The operability and reproducibility of Stage 1 were confirmed through a testing protocol executed via Swagger UI and recorded in docs/02_testing/INGEST_API_SWAGGER_PROTOCOL_v1.md. The protocol covers service availability checks, positive and negative event ingestion scenarios, execution portability, and rules for handling evidence artifacts. Another important result is the creation of a set of evidence artifacts in the directory services/ingest-api/ingest/evidence/, where reference event examples and their associated validation artifacts are stored. Taken together, this makes it possible to consider the successful completion of the test scenarios TS-01 to TS-05, along with the availability of evidence snapshots and SHA-256 integrity hashes, as the acceptance criterion for the successful completion of Stage 1.

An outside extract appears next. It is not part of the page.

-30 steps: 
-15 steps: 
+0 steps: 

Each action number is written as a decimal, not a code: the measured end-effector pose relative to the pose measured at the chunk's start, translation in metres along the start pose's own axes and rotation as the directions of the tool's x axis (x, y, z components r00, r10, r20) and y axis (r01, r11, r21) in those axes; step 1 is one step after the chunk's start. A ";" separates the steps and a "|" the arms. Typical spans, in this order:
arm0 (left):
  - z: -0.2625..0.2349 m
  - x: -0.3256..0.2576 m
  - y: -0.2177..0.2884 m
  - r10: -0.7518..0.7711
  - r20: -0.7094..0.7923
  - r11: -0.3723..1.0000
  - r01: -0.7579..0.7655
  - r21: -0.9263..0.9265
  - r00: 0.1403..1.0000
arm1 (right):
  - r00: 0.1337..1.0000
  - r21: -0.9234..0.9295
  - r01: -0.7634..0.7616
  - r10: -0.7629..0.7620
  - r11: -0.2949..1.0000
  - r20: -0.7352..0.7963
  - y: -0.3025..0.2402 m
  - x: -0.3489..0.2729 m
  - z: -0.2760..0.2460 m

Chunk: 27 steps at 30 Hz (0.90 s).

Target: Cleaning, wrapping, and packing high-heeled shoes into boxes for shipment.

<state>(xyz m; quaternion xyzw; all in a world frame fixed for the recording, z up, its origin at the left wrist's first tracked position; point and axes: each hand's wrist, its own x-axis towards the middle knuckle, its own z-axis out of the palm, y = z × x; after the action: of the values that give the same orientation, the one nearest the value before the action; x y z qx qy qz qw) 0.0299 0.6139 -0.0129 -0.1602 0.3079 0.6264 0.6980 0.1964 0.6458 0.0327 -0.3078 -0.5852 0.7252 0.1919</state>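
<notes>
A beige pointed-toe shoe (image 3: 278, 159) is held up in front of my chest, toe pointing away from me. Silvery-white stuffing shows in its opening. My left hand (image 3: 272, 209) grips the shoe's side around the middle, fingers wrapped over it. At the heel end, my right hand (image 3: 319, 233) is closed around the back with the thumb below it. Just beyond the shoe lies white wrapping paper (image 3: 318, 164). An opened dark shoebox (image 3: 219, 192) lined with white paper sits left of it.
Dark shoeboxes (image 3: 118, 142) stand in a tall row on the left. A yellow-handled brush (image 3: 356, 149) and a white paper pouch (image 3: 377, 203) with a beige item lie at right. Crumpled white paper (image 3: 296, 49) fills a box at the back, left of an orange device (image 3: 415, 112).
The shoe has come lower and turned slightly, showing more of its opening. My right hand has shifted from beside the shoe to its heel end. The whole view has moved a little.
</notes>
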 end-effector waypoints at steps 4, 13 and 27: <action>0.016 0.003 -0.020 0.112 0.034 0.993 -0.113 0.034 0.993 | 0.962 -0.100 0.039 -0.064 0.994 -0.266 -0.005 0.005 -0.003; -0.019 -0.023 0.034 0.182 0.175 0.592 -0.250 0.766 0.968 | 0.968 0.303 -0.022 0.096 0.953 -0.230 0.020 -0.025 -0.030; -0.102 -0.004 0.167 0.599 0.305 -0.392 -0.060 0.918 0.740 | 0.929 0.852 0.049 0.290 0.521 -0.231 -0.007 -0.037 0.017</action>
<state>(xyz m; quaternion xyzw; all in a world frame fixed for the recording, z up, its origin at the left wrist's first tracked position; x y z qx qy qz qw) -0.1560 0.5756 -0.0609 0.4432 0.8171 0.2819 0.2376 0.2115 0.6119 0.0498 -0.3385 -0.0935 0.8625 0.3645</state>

5.1. Smart City Case: A Municipal Building as a Digital Twin
A municipal building was selected as the case-study scenario because it represents a typical city-managed public asset in which heterogeneous telemetry is directly relevant to monitoring, maintenance, and operational decision-making. In this study, the scenario is represented by a school or hospital equipped with temperature, humidity, and light sensors connected through an MQTT- or HTTP-based gateway. Within Stage 1, the semantic model defines the hierarchy of containers as Community–Facility–Building–Floor–Room, as well as the technical context Asset–Device–Sensor, while telemetry is linked to a specific sensor through the attributes ‘entityType’ and ‘entityId’. Such a configuration is consistent with common approaches to digital twins in smart cities and urban infrastructure [
16,
17] and provides a realistic context for evaluating first-stage telemetry harmonization, entity binding, and schema-level event validation in a public-infrastructure-oriented digital twin setting.
In practical implementation terms, the Stage 1 workflow can be deployed using the currently available laboratory infrastructure of the project team rather than specialized proprietary equipment. The available environment includes general-purpose laptops and desktop workstations, embedded and edge-development platforms such as Raspberry Pi, Banana Pi, Jetson Nano, and Arduino, as well as server resources for storage, replay-based testing, and controlled execution of the ingestion service. Within this setup, telemetry can be emulated or received from standard sensor and gateway interfaces, while the software side relies on the Stage 1 ingestion service, JSON-based event contracts, schema validation, and repository-based evidence artifacts. In this way, the municipal-building case should be understood as a realistic deployment-oriented scenario supported by currently available laboratory infrastructure, while additional project equipment is planned for subsequent extension rather than assumed as already operational.
In this scenario, Stage 1 is applied as a coordinated ingestion workflow. The context model determines how the sensor is situated within the municipal-building hierarchy and how the observed telemetry is associated with the corresponding asset and room context. The mapping table then transforms raw source fields, such as ‘t’, ‘hum’, and ‘light’, into standardized measurements in the form ‘measurements[{name, value, unit}]’, provided that explicit mapping rules are available. After that, the Ingest API validates the event envelope and payload against the corresponding schemas, applies canonicalization to the accepted event record, and produces evidence artifacts for reproducible verification. In this way, the case demonstrates how Stage 1 connects semantic structure, field-level normalization, and formal event handling within one municipal smart-building telemetry path.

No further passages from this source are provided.